From b584342347342bc0db8a96ea99094dbe8f48c7d3 Mon Sep 17 00:00:00 2001
From: Melanie Plageman <melanieplageman@gmail.com>
Date: Sun, 5 Apr 2026 17:17:22 -0400
Subject: [PATCH v12 4/7] Add EXPLAIN (IO) infrastructure and BitmapHeapScan IO
 instrumentation

---
 doc/src/sgml/ref/explain.sgml             |  12 +++
 src/backend/access/heap/heapam.c          |  10 ++
 src/backend/commands/explain.c            | 112 ++++++++++++++++++++++
 src/backend/commands/explain_state.c      |   8 ++
 src/backend/executor/nodeBitmapHeapscan.c |  19 +++-
 src/backend/storage/aio/read_stream.c     |  87 +++++++++++++++++
 src/include/access/relscan.h              |   6 ++
 src/include/access/tableam.h              |   3 +
 src/include/commands/explain_state.h      |   1 +
 src/include/executor/instrument.h         |   1 +
 src/include/executor/instrument_node.h    |  50 ++++++++++
 src/include/storage/read_stream.h         |   2 +
 src/tools/pgindent/typedefs.list          |   2 +
 13 files changed, 311 insertions(+), 2 deletions(-)

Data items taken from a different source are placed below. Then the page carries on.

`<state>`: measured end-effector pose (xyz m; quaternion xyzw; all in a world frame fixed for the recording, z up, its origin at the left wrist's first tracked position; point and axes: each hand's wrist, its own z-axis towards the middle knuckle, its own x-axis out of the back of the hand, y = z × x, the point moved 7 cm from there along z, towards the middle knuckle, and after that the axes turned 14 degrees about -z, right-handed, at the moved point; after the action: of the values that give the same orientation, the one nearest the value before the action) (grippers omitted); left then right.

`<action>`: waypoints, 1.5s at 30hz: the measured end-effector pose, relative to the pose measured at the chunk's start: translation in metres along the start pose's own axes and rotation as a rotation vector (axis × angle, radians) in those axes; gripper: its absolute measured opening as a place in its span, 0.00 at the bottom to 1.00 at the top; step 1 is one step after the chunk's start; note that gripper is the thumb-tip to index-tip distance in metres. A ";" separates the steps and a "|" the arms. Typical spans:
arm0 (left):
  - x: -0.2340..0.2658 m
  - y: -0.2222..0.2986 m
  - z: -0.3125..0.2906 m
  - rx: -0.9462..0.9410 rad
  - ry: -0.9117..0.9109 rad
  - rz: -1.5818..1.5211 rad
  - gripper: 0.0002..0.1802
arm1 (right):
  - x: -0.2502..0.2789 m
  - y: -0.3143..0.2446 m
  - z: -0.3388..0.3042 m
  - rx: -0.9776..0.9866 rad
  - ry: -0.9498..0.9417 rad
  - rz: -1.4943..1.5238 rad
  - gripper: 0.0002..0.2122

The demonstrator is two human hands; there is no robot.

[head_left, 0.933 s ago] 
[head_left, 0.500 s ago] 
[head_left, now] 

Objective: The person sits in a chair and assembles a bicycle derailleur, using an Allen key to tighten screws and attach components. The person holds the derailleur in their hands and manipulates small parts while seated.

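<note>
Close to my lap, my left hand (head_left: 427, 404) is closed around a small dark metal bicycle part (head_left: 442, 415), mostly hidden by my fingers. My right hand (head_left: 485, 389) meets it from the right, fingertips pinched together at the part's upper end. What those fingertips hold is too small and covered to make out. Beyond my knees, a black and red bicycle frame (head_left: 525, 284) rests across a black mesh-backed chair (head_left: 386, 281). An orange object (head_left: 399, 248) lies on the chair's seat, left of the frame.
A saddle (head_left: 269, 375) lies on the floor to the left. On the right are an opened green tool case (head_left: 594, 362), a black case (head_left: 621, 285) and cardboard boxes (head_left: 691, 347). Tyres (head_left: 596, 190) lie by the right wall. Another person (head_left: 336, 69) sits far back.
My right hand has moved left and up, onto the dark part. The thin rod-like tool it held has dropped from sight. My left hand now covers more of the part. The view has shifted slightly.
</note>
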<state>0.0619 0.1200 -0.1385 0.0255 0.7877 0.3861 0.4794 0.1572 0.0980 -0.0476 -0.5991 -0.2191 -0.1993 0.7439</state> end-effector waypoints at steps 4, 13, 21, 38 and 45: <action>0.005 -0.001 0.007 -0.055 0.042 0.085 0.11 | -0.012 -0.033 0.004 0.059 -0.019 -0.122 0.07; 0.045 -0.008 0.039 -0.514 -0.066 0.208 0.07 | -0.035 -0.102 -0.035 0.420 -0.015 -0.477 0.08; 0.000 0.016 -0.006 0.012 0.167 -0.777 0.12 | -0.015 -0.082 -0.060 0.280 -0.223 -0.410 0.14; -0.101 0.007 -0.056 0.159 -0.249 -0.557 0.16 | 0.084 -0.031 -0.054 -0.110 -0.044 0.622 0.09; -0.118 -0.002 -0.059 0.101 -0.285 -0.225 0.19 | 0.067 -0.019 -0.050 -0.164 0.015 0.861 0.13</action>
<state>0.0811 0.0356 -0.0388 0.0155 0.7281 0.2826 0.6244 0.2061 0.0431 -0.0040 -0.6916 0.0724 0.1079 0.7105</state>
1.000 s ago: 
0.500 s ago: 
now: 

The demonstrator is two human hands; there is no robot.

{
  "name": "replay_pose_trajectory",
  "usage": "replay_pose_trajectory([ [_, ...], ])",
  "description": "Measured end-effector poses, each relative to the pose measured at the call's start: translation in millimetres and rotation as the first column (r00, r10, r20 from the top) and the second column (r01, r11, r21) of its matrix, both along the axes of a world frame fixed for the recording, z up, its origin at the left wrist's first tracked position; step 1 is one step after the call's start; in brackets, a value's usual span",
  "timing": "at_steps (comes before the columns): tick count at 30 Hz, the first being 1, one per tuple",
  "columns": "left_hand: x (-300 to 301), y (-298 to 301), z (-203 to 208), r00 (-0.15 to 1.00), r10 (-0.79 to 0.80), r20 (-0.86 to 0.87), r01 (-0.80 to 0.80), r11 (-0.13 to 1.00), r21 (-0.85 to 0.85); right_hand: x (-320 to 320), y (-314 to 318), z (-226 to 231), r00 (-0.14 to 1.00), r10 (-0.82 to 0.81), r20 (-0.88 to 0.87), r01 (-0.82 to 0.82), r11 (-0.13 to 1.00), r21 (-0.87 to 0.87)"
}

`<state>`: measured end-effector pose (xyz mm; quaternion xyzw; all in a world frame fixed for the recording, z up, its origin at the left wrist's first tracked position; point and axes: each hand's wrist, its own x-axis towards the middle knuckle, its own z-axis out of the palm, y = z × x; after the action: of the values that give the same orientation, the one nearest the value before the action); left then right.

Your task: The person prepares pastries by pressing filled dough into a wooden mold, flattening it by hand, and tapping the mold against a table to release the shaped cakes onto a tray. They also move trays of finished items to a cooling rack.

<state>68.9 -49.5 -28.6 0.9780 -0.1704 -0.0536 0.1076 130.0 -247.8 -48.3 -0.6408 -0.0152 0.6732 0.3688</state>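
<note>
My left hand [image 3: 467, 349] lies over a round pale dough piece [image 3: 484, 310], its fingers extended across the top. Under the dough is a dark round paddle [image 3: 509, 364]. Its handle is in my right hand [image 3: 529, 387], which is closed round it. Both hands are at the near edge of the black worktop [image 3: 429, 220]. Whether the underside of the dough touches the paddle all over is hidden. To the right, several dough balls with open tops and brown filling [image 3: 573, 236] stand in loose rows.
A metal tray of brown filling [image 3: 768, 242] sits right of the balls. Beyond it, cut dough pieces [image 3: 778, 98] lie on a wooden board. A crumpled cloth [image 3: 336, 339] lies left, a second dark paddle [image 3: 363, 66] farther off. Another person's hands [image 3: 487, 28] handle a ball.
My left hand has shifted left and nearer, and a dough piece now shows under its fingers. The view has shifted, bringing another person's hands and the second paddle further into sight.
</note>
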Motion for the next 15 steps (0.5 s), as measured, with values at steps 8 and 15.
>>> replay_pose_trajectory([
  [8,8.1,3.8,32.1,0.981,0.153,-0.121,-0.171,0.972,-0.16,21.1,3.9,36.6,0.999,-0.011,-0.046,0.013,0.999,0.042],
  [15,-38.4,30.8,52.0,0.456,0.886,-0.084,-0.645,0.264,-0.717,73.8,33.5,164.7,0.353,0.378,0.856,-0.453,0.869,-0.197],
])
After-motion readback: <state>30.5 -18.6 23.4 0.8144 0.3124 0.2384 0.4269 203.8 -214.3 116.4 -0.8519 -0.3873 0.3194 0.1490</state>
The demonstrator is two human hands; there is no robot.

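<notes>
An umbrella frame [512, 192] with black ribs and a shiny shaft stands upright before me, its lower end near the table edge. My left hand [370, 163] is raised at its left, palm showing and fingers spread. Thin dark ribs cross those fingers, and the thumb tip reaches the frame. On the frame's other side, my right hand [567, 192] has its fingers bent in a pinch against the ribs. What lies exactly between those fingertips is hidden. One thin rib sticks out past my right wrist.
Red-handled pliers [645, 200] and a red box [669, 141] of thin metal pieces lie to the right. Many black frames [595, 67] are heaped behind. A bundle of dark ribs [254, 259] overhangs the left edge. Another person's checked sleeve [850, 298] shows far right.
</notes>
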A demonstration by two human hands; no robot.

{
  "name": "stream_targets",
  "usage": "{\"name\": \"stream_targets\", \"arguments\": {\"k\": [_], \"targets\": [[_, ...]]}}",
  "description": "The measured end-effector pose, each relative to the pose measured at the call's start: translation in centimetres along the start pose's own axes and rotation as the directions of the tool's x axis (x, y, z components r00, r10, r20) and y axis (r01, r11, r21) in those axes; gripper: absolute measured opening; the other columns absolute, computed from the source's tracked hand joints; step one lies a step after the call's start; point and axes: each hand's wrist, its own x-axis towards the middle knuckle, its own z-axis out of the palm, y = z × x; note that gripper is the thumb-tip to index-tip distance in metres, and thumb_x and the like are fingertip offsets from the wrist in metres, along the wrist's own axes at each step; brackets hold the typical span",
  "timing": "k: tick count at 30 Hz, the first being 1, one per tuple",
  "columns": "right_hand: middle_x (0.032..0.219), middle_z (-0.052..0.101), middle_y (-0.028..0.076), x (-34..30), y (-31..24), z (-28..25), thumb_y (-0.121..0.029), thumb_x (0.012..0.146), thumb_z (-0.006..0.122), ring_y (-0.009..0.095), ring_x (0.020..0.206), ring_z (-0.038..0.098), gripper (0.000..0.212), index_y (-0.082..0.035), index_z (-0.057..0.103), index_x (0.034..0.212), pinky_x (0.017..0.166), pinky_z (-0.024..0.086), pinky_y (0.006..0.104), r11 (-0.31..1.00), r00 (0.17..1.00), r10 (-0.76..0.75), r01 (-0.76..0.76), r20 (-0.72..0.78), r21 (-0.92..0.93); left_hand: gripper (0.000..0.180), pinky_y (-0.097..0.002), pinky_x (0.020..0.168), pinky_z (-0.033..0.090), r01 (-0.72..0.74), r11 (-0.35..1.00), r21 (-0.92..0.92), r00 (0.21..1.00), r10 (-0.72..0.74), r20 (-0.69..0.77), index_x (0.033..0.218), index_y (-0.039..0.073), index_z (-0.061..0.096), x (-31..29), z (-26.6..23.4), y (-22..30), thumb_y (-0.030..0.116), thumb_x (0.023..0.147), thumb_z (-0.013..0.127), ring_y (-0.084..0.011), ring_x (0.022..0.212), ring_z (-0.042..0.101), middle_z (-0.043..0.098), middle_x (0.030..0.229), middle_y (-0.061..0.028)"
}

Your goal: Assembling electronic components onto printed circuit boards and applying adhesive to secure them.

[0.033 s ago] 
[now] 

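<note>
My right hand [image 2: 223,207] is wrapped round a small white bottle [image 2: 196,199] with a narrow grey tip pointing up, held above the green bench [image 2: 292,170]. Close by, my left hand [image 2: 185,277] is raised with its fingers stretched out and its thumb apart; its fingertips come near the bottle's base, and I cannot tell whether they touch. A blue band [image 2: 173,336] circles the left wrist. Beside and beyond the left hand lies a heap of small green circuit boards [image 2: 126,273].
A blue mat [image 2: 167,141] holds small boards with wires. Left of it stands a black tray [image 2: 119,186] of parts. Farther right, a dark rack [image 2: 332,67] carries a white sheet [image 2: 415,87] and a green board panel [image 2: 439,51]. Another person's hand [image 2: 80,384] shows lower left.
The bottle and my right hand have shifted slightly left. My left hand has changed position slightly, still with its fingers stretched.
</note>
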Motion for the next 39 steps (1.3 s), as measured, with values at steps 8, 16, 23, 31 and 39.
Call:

diff --git a/doc/src/sgml/ref/explain.sgml b/doc/src/sgml/ref/explain.sgml
index 5b8b521802e..a854c41e963 100644
--- a/doc/src/sgml/ref/explain.sgml
+++ b/doc/src/sgml/ref/explain.sgml
@@ -46,6 +46,7 @@ EXPLAIN [ ( <replaceable class="parameter">option</replaceable> [, ...] ) ] <rep
     TIMING [ <replaceable class="parameter">boolean</replaceable> ]
     SUMMARY [ <replaceable class="parameter">boolean</replaceable> ]
     MEMORY [ <replaceable class="parameter">boolean</replaceable> ]
+    IO [ <replaceable class="parameter">boolean</replaceable> ]
     FORMAT { TEXT | XML | JSON | YAML }
 </synopsis>
  </refsynopsisdiv>
@@ -298,6 +299,17 @@ ROLLBACK;
     </listitem>
    </varlistentry>
 
+   <varlistentry>
+    <term><literal>IO</literal></term>
+    <listitem>
+     <para>
+      Include information on I/O performed by each node.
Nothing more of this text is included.